Isolde wird von der deutschen Sopranistin Gun-Brit Barkmin gesungen, die im Laufe ihrer schillernden Karriere für ihre Interpretation von Hauptrollen in Werken von Janáček, Britten, Berg, Wagner und Richard Strauss gefeiert wurde. Ihre Isolde wurde als „aufregend“ gefeiert, als „außerordentlich vollständige Darstellung“, die „eine Offenbarung“ sei. 

Auf dieser Aufnahme werden sie von einer Starbesetzung begleitet, zu der unter anderem Ekaterina Gubanova, Boaz Daniel und Ain Anger gehören, sowie vom West Australian Symphony Orchestra unter der Leitung ihres Chefdirigenten Asher Fisch, einem der bedeutendsten Wagner-Interpreten der Gegenwart. 

Tristan und Isolde veränderte für immer die Regeln darüber, was Musik sein sollte und konnte, und führte Konzepte ein – darunter Chromatik, Dissonanz und sogar Atonalität –, die die Entwicklung der Musik im 20. Jahrhundert bestimmen sollten. 

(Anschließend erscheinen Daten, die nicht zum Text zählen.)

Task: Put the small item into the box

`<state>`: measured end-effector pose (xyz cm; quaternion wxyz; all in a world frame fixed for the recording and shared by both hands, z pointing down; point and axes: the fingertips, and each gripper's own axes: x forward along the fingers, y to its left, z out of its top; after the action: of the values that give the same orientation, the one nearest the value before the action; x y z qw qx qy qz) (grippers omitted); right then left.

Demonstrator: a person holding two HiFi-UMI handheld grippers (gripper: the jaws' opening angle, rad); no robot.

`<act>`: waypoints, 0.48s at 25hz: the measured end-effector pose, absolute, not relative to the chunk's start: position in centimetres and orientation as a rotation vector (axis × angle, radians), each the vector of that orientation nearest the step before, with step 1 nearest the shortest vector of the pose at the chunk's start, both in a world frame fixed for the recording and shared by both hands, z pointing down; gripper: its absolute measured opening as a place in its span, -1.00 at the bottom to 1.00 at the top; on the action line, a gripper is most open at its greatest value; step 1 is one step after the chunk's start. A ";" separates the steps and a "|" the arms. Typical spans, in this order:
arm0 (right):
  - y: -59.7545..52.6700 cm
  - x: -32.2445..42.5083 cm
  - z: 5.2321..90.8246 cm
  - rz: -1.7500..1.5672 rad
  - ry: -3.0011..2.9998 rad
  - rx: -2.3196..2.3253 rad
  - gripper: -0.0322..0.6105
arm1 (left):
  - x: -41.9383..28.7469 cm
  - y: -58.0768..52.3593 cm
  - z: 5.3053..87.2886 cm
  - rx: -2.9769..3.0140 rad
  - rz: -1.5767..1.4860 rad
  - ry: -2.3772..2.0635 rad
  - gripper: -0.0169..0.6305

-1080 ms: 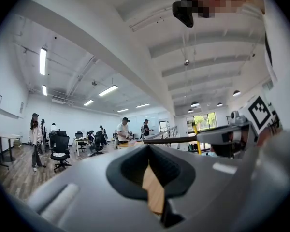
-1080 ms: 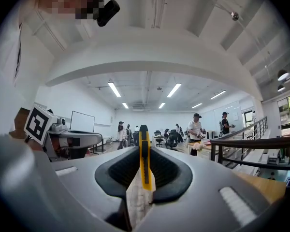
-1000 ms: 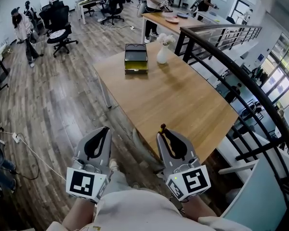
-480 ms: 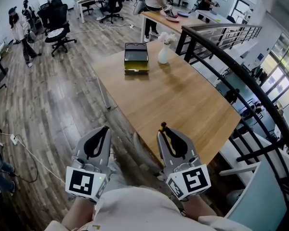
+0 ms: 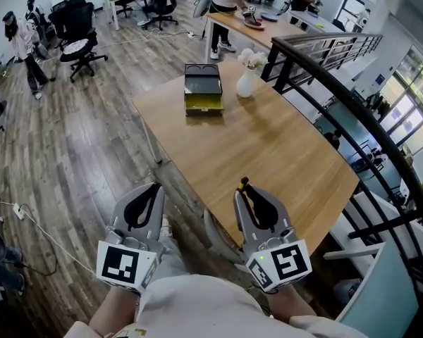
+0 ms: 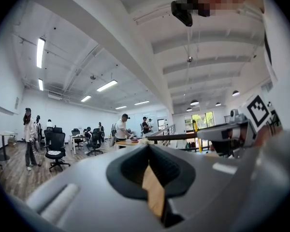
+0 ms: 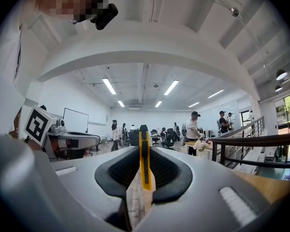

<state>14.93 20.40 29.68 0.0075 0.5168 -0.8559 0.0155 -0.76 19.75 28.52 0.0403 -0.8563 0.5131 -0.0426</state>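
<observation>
A dark box (image 5: 203, 88) with its lid raised stands at the far end of the wooden table (image 5: 268, 153), well ahead of both grippers. My right gripper (image 5: 245, 189) is held close to my body above the table's near corner, shut on a yellow and black utility knife (image 5: 243, 184). In the right gripper view the knife (image 7: 144, 158) stands upright between the closed jaws. My left gripper (image 5: 154, 190) hangs over the floor to the left of the table, shut with nothing in it; its jaws (image 6: 150, 153) meet.
A white vase of flowers (image 5: 248, 82) stands just right of the box. A black railing (image 5: 317, 76) runs along the table's right side. Office chairs (image 5: 77, 37) and several people stand at the far left and back. A cable (image 5: 42, 224) lies on the wood floor.
Both grippers keep their pose and stay shut. The view has drifted a little, so the table and box sit slightly lower and to the right.
</observation>
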 end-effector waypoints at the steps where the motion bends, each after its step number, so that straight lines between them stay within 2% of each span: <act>1: 19.3 14.4 29.7 0.051 -2.675 1.618 -0.69 | -1.3 18.6 28.6 -2.628 -0.134 1.569 -0.95; 12: 4.5 7.6 27.7 0.103 -2.599 1.684 -0.69 | -7.3 2.9 27.4 -2.725 -0.185 1.472 -0.95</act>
<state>7.55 4.53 27.73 0.0212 0.5434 -0.8386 0.0331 -7.31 2.91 27.40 0.0194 -0.8781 0.4743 -0.0595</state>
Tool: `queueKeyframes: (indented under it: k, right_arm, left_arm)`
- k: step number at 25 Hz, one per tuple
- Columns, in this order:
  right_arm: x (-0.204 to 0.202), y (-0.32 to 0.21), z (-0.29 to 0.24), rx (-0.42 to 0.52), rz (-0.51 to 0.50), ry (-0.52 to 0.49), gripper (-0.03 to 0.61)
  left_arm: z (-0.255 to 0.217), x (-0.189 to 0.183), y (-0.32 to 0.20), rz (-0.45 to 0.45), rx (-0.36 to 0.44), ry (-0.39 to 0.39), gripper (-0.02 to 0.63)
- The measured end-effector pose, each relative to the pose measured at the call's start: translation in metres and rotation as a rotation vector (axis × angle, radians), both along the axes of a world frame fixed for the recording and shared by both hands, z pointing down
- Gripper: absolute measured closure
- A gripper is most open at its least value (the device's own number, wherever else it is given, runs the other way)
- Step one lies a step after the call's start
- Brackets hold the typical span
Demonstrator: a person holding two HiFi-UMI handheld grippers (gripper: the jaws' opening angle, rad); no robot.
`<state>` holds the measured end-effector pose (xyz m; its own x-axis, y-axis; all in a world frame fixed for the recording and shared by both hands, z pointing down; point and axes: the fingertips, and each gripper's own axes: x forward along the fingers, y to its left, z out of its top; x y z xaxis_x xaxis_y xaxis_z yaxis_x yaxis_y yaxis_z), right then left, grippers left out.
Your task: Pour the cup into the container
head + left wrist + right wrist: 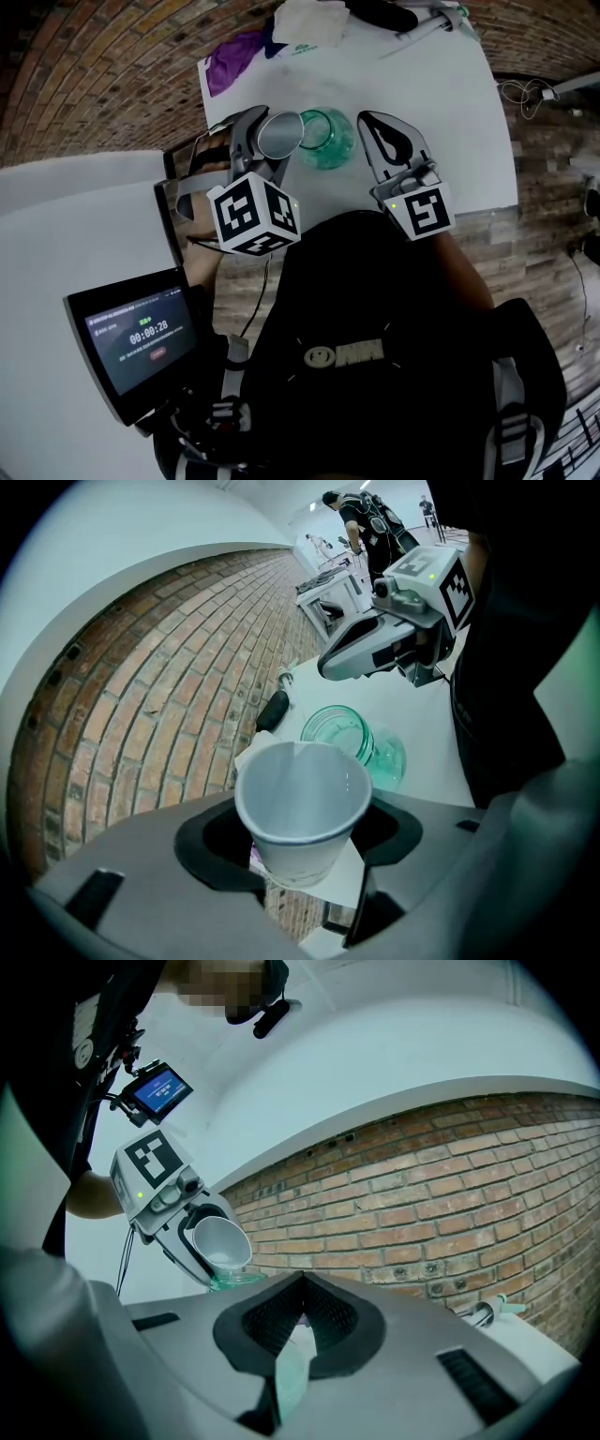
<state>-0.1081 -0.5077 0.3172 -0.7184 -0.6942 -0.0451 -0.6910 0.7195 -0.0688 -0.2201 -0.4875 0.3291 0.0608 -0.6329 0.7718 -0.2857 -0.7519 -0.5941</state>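
Toward the near edge of the white table (441,112), left of its middle: one green glass container (328,141), upright, mouth open.

Just above the container's left rim: one white paper cup (279,134), tilted, its lip over the container's mouth. What the cup holds cannot be made out.

Left gripper (267,141): clamped on the cup, one jaw against each side of its wall, angled down.

Right gripper (301,1283): jaws closed together with nothing between them, held level just right of the container, not touching it.

At the far left corner of the table: one purple cloth (230,61), and beside it a crumpled white sheet (309,23).

At the far edge, right of these: one syringe-like tool (431,23).

Off the table, low at the person's left: one small screen (131,337), lit, showing a timer.
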Motion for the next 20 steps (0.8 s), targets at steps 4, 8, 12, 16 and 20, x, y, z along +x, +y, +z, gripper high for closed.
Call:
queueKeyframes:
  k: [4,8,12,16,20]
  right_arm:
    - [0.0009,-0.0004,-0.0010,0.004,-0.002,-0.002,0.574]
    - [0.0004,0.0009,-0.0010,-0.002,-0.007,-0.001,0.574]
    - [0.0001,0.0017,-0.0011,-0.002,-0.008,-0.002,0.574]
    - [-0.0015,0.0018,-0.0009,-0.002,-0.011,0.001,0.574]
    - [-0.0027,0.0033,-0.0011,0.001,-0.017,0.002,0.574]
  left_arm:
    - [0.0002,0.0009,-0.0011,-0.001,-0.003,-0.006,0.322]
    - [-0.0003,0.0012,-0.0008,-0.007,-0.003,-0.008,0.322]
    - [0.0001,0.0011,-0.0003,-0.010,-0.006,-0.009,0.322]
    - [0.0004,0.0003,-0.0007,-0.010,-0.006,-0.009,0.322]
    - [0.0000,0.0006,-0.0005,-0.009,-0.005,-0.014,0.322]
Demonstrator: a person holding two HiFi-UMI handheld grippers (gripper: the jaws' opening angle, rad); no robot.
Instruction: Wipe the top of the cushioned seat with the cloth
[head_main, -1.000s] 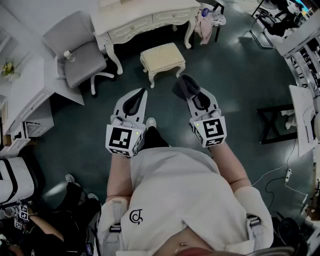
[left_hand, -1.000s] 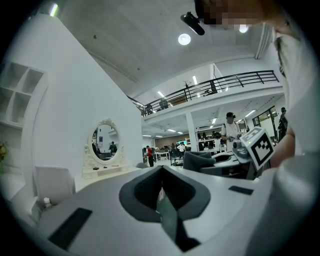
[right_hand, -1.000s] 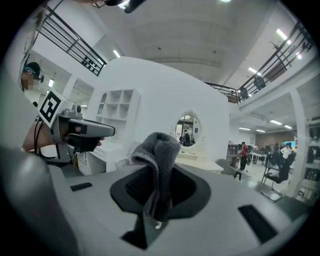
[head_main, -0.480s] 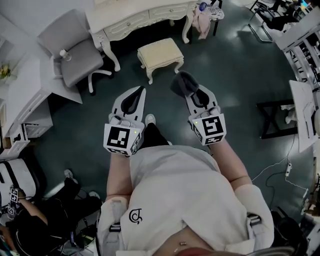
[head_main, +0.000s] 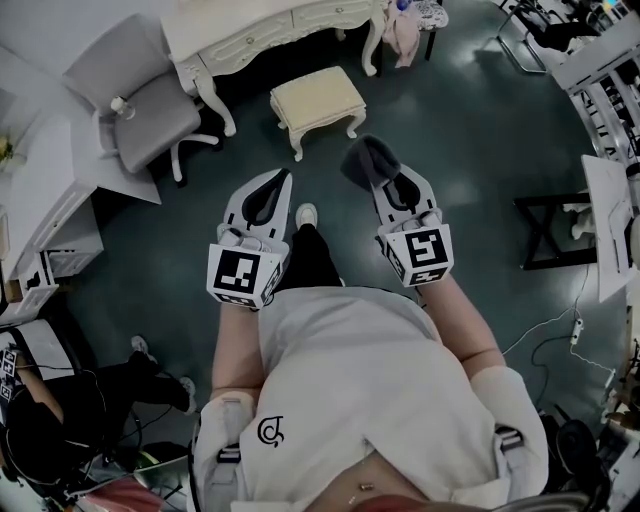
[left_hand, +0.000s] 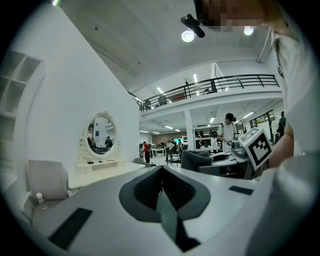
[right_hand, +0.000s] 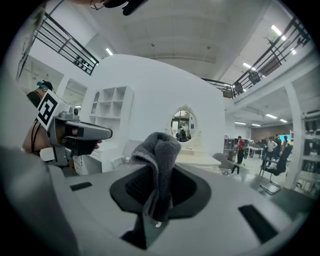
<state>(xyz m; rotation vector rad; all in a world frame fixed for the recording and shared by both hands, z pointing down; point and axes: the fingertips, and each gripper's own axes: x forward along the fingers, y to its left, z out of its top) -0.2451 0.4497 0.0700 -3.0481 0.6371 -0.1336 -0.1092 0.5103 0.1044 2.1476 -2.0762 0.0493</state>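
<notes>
the right gripper (head_main: 385, 185) pinches the grey cloth (head_main: 366, 160) in its jaws so a wad sticks out for wiping. the left gripper (head_main: 280, 182) keeps its jaws closed, empty. the cushioned seat (head_main: 318, 96) stands on the floor ahead, well apart, not yet reached.

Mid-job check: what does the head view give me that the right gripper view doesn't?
Only the head view shows the cushioned seat, standing on the floor ahead of both grippers with nothing touching it, plus the grey office chair. Only the right gripper view shows the oval mirror and, close up, the jaws pinching a fold of the cloth. Both show the cloth held in the right gripper, with the left gripper alongside.
</notes>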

Vor allem aber ist es ein Werk von atemberaubender Schönheit, von unerfüllter Liebe, in dem Sänger und Orchester in einer der erhabensten Musiken zusammenkommen, die je geschrieben wurde. „Leben und Tod, die ganze Bedeutung und Existenz der Außenwelt“, schrieb Wagner selbst, „hängen hier von nichts anderem ab, als von den inneren Regungen der Seele.“

Dieses ganze Set ist weit mehr als nur ein Andenken an ein Live-Konzert; es ist ein sehr ernsthafter Anwärter darauf, eine der großartigsten Aufnahmen von Tristan und Isolde auf CD zu sein.